**Brief:**
For the material below, return exactly the lines starting at the line containing "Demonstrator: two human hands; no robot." and ending at the line containing "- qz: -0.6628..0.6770", both ends included, and no others.

====== Supplied information

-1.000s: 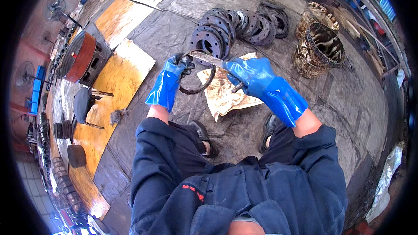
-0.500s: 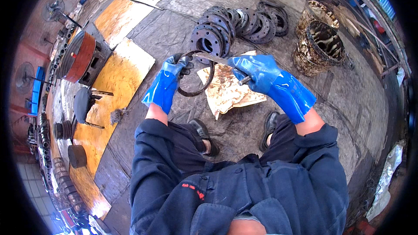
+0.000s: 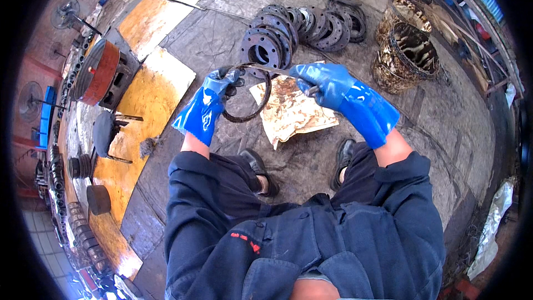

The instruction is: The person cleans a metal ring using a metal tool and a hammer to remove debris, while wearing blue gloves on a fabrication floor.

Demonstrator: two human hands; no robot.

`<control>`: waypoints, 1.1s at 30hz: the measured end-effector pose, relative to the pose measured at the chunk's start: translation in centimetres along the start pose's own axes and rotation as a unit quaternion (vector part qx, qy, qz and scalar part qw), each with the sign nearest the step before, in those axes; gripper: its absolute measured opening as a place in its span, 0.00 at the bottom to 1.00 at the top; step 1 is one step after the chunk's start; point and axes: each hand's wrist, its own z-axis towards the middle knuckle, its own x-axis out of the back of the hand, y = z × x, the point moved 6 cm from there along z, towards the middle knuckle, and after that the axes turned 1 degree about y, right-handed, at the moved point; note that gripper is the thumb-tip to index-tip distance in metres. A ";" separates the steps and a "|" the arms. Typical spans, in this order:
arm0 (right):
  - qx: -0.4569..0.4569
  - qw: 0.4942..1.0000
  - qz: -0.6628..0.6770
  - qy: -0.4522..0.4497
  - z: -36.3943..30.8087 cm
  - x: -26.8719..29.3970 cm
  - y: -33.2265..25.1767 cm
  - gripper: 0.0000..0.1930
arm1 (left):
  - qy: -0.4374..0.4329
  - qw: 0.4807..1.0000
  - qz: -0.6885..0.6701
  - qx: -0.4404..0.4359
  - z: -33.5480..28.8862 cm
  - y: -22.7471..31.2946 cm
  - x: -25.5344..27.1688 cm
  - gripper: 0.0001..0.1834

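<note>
Both my hands wear blue rubber gloves. My left hand (image 3: 210, 97) is closed on a thin dark ring (image 3: 262, 106), which hangs upright from the fingers at its left and upper side. Closed round the handle of a knife, my right hand (image 3: 336, 91) holds its narrow, dull blade (image 3: 273, 70) pointing left. The blade lies against the ring's upper rim, close to my left fingers. Below and beyond the ring, a stained pale sheet (image 3: 294, 111) lies on the floor, rumpled at its near edge. The knife's handle is mostly hidden in my right glove.
Several dark flanges with bolt holes (image 3: 272, 46) lean in rows ahead. Two grimy buckets (image 3: 402, 75) stand to the right. At the left are a small stool (image 3: 104, 133), a reddish-brown drum (image 3: 102, 72), a dark cylinder (image 3: 99, 200) and yellowish floor sheets (image 3: 130, 150).
The ring and my left hand have shifted slightly left. The blade now lies flatter along the ring's top, with my right hand a little further left and higher.
</note>
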 end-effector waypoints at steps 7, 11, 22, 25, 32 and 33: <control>-0.184 0.970 0.156 -0.011 -0.9 0.0 4.4 0.16 | 0.017 0.996 -0.085 0.015 -0.7 0.0 1.1 0.13; -0.250 0.943 0.216 -0.038 -1.3 -0.1 6.6 0.18 | 0.037 0.991 -0.122 0.027 -0.8 0.5 1.4 0.12; -0.339 0.904 0.261 -0.017 -1.5 0.1 7.3 0.21 | -0.013 0.978 -0.207 -0.016 -1.5 2.1 1.9 0.10; -0.313 0.884 0.345 -0.039 -1.7 -0.5 7.7 0.20 | -0.027 0.970 -0.235 -0.054 -1.0 2.3 2.1 0.09; -0.429 0.794 0.431 0.029 -2.7 -2.3 8.0 0.14 | -0.046 0.959 -0.269 -0.083 -0.6 3.4 2.2 0.10; -0.442 0.773 0.453 0.040 -2.7 -2.7 8.0 0.14 | -0.063 0.951 -0.284 -0.099 -0.7 3.8 2.3 0.10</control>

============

**Written solution:**
Demonstrator: two human hands; no robot.

`<control>`: waypoints, 1.1s at 30hz: the measured end-effector pose, relative to the pose measured at the chunk's start: translation in centimetres along the start pose's own axes and rotation as a unit quaternion (vector part qx, qy, qz and scalar part qw), each with the sign nearest the step before, in those axes; gripper: its absolute measured opening as a place in its span, 0.00 at the bottom to 1.00 at the top; step 1 is one step after the chunk's start; point and axes: each hand's wrist, its own z-axis towards the middle knuckle, its own x-axis out of the back of the hand, y = z × x, the point moved 6 cm from there along z, towards the middle knuckle, and after that the axes turned 1 degree about y, right-handed, at the moved point; note that gripper is the thumb-tip to index-tip distance in metres. A ";" separates the steps and a "|" the arms. Typical spans, in this order:
arm0 (right):
  - qx: -0.4569..0.4569
  - qw: 0.4942..1.0000
  - qz: -0.6628..0.6770

Output for the exercise is complete.